В последние десятилетия лазерная терапия ран и воспалитель-ных процессов различных локализаций широко применяется в практическом здравоохранении [1]. Однако корректное применение лазерного излучения в клинике часто сопряжено с трудностями выбора индивидуальной дозы, мощности и способа облучения, т.к. до настоящего времени не разработано научно обоснованной стратегии применения данного метода. В 1994 году была сформулирована гипотеза о трех основных механизмах действия низкоинтенсивного лазерного излучения [2]. Один из них предполагает, что лазерное излучение красного диапазона спектра (632.8 нм) обладает фотодинамическим действием на мембраны фагоцитов и что первичными акцепторами излучения в этом случае могут выступать эндогенные порфирины.

В рамках выполнения проекта была разработана методика определения и проведены измерения наномольных концентраций эндогенных порфиринов в биологических жидкостях.

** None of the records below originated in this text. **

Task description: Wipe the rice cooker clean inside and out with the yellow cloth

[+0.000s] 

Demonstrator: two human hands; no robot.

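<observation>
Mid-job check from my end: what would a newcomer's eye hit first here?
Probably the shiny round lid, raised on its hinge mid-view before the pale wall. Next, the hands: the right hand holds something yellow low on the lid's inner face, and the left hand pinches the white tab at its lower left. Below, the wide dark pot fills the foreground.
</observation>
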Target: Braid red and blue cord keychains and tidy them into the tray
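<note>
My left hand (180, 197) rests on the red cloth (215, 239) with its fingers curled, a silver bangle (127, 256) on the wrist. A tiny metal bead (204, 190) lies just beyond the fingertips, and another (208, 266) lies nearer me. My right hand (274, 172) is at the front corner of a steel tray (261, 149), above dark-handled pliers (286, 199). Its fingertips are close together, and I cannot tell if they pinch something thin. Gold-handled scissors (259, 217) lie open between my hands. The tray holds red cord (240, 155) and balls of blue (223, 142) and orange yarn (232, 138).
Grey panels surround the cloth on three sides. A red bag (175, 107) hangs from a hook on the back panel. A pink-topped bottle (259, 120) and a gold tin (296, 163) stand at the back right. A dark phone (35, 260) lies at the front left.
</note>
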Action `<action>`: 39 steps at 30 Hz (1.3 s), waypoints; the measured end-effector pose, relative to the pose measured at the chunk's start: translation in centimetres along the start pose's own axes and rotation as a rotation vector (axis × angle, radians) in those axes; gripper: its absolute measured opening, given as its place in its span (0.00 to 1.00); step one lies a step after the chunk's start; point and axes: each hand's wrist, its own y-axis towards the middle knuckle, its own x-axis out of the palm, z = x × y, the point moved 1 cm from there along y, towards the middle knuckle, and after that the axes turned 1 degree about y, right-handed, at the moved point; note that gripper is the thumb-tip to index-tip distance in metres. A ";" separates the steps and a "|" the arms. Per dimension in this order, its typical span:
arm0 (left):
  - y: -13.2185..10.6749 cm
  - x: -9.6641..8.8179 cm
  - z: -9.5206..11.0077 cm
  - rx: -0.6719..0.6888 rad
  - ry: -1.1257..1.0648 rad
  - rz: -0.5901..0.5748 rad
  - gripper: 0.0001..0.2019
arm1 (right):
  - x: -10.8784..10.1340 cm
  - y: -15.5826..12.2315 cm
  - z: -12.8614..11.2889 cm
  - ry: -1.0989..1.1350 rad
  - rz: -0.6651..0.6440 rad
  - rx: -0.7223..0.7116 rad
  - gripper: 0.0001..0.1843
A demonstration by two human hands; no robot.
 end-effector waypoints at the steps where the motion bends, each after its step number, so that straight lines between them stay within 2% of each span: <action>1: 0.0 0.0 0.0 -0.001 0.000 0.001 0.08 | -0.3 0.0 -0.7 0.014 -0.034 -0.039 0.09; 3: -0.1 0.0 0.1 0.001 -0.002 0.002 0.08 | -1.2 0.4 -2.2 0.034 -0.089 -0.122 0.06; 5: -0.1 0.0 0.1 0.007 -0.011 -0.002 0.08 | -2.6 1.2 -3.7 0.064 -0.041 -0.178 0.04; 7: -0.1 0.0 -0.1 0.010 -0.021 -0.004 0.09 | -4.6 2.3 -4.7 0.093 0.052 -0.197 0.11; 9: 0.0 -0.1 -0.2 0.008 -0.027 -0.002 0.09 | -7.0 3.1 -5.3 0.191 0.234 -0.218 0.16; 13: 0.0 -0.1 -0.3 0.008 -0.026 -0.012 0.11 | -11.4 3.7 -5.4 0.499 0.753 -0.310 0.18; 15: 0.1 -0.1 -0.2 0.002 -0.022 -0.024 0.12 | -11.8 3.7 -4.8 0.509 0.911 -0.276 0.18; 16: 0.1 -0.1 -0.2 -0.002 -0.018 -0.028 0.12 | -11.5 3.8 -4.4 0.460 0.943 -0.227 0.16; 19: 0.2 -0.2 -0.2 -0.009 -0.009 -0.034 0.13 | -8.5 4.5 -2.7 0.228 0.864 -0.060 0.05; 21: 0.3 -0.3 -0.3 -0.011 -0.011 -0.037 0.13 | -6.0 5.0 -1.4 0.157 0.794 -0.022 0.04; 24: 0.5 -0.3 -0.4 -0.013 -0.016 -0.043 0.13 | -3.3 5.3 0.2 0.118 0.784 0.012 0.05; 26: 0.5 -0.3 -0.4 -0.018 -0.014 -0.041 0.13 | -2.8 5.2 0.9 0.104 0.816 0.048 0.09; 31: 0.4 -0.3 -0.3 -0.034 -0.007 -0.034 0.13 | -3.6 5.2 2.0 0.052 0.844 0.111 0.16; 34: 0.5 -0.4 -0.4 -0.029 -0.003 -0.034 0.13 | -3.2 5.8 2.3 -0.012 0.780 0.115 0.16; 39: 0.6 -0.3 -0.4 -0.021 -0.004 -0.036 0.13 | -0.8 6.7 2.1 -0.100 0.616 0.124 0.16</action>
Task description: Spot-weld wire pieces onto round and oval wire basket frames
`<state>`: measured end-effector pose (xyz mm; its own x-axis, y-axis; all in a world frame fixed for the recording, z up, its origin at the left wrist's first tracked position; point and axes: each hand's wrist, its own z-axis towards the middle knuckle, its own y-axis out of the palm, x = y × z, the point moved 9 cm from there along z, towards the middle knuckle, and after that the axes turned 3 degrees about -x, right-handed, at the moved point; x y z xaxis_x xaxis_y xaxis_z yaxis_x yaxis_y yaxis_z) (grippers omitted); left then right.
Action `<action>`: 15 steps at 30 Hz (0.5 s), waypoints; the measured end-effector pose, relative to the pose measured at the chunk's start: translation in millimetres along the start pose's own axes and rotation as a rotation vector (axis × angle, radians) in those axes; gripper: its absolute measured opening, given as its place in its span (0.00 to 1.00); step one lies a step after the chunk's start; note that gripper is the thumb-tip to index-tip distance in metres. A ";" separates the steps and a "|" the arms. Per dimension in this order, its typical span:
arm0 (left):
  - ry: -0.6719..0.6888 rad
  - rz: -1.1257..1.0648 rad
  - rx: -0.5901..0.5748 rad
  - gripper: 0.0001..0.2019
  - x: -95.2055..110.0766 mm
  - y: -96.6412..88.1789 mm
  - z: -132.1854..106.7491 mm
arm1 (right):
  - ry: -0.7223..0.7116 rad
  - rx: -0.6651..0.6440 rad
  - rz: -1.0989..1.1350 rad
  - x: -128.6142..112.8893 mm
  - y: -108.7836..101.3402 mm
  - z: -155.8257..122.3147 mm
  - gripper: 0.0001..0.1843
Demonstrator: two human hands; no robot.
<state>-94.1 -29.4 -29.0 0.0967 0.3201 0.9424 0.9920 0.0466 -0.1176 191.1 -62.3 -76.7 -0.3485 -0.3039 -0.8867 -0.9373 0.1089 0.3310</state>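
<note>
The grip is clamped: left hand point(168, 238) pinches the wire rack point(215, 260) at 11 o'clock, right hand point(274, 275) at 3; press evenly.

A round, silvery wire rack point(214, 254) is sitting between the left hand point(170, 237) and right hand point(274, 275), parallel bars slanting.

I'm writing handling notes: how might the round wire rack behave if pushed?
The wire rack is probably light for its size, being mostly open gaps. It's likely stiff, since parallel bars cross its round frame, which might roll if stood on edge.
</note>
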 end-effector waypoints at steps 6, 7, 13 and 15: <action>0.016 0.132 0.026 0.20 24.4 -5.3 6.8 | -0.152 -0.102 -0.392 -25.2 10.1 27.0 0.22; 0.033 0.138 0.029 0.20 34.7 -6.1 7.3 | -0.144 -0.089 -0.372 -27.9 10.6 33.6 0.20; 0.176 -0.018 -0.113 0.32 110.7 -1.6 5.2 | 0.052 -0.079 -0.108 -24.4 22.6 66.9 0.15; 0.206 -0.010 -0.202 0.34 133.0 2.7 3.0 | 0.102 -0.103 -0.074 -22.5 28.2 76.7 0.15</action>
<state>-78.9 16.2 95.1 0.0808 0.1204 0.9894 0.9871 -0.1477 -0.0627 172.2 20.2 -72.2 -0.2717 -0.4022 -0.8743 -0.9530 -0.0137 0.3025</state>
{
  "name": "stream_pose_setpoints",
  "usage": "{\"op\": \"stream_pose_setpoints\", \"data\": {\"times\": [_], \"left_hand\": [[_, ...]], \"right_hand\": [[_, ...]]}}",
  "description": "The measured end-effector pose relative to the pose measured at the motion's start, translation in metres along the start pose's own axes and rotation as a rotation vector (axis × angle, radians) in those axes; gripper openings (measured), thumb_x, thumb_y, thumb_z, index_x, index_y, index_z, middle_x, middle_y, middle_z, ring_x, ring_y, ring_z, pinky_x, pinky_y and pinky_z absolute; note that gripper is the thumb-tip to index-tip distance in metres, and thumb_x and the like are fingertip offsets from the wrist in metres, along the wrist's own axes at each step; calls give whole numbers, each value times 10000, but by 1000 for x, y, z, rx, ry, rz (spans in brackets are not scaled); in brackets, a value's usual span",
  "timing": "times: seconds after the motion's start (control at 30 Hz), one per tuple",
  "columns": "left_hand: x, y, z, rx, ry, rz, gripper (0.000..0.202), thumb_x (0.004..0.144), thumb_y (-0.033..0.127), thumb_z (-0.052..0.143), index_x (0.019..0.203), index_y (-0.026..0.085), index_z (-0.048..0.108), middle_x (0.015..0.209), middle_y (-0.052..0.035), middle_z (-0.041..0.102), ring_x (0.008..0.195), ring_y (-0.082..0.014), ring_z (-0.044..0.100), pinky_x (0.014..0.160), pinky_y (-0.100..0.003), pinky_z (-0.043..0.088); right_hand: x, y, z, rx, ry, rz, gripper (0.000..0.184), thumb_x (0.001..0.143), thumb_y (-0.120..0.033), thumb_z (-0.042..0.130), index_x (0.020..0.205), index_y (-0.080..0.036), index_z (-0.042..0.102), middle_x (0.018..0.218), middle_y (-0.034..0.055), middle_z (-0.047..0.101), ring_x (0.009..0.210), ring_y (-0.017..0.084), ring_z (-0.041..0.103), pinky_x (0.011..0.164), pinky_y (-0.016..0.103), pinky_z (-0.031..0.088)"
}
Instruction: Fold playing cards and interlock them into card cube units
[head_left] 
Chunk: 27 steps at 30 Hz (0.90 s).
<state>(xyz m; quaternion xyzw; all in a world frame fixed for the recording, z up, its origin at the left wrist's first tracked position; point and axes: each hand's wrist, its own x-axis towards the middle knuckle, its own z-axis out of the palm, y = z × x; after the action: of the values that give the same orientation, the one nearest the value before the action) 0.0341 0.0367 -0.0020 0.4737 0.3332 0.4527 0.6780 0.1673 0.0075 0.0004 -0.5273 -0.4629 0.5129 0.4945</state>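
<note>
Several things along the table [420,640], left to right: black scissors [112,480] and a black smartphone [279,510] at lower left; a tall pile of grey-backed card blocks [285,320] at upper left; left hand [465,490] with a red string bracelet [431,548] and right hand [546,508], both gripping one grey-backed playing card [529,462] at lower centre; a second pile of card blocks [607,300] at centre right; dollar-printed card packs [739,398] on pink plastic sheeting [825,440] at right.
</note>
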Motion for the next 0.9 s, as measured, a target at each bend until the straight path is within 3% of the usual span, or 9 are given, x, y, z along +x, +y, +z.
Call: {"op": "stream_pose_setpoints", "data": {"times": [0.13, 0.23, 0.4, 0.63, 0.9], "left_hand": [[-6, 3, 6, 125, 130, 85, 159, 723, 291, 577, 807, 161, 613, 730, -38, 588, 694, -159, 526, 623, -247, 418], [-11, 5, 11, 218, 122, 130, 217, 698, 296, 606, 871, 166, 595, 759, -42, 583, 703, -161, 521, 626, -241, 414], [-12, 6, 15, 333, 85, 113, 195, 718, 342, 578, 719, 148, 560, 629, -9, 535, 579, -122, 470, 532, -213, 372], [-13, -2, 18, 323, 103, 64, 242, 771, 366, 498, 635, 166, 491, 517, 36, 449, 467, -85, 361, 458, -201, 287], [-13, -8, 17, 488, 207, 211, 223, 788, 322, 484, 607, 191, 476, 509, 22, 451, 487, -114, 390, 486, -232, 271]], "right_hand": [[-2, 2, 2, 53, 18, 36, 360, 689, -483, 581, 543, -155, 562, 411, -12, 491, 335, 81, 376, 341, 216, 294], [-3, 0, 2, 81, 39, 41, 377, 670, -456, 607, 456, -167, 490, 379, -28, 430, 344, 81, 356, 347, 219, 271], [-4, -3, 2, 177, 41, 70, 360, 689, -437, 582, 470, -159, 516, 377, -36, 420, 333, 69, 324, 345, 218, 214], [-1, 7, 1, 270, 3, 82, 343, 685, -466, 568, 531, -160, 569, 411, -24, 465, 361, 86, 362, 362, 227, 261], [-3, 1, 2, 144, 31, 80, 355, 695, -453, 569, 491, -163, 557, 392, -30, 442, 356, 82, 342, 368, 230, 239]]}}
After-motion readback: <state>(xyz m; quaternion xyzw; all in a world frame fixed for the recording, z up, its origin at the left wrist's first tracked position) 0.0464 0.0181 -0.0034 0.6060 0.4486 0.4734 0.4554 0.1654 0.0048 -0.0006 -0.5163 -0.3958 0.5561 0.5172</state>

Для проведения измерений был использован обладающий высокой чувствительностью волоконно-оптический спектрометр FS-003V (ООО «Кластер», Москва). Для возбуждения флуоресценции использовали излучение диодного лазера с длиной волны 407 нм вблизи максимума поглощения порфиринов. Применение разработанной методики и аппаратуры позволило получить данные [3, 4], подтверждающие гипотезу о роли эндогенных порфиринов как первичных акцепторов в эффектах низкоинтенсивного лазерного облучения красного диапазона спектра.

С учетом полученных результатов была проведена модификация спектрометра FS-003V, которая позволяет создать прототип специализированного медицинского прибора для определения и контроля световой дозы. Мониторинг с помощью такого прибора эндогенных порфиринов в малых объемах биологических жидкостей, включая плазму крови, и в раневых поверхностях пациентов in vivo открывает принципиально новые возможности повышения эффективности фототерапии на основании определения индивидуальной чувствительности пациентов к терапевтическому действию лазерного излучения.

Таким образом, результаты, полученные в рамках выполнения проекта, позволяют разработать и реализовать в клинической прак-тике научно обоснованный алгоритм проведения низкоинтенсивной лазерной терапии с учетом индивидуального подхода, основанного на оценке содержания эндогенных порфиринов в крови пациентов.

1. В.Т.Пальчун, А.С.Лапченко и А.Г.Кучеров, Лечебное дело, № 2, 20(2005).
   
2. Ю.А.Владимиров. М., Институт биомедицинской химии РАМН, 1994, 66 c.
   
3. Т.В.Мачнева, Н.Н.Булгакова, Ю.А.Владимиров, А.Н.Осипов, Биофизика, 2010, том. 55, вып. 3, с. 467-472 .
   
4. Т.В.Мачнева, Е.А.Буравлев, Н.Н.Булгакова, Ю.А.Владимиров, А.Н.Осипов. Биофизика, 2011, том. 56, вып.4, с. 705-713.